┏━━

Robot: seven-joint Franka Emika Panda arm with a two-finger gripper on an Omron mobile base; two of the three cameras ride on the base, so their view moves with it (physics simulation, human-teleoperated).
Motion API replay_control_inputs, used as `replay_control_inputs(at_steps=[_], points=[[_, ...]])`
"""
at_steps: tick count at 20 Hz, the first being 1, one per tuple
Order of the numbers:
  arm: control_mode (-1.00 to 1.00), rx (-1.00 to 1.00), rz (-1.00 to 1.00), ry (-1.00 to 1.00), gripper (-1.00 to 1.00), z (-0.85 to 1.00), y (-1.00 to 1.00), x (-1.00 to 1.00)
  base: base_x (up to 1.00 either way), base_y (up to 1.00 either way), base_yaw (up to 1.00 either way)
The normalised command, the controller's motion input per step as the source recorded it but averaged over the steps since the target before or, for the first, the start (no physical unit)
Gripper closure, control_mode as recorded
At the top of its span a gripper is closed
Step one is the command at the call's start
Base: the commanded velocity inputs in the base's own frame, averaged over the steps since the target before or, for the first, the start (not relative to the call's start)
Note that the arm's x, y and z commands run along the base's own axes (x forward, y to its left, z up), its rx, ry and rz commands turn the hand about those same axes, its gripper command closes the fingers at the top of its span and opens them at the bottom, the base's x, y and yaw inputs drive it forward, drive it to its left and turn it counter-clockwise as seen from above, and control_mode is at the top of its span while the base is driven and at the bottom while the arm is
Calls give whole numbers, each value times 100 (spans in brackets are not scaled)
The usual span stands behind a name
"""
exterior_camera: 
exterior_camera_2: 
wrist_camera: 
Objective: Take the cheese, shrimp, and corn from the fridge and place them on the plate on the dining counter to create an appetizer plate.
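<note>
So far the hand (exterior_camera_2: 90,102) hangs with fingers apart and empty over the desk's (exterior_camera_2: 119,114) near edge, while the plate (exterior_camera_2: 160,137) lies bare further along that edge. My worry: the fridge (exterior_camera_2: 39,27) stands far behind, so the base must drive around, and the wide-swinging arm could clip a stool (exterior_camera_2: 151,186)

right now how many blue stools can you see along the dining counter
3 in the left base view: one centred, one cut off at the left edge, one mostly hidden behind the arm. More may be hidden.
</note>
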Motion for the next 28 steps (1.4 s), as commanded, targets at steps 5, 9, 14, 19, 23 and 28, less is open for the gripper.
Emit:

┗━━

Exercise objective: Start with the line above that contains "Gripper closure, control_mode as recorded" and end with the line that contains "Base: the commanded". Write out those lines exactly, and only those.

Output of the exercise:
Gripper closure, control_mode as recorded
At the top of its span a gripper is closed
Step one is the command at the call's start
Base: the commanded velocity inputs in the base's own frame, averaged over the steps since the target before or, for the first, the start (not relative to the call's start)

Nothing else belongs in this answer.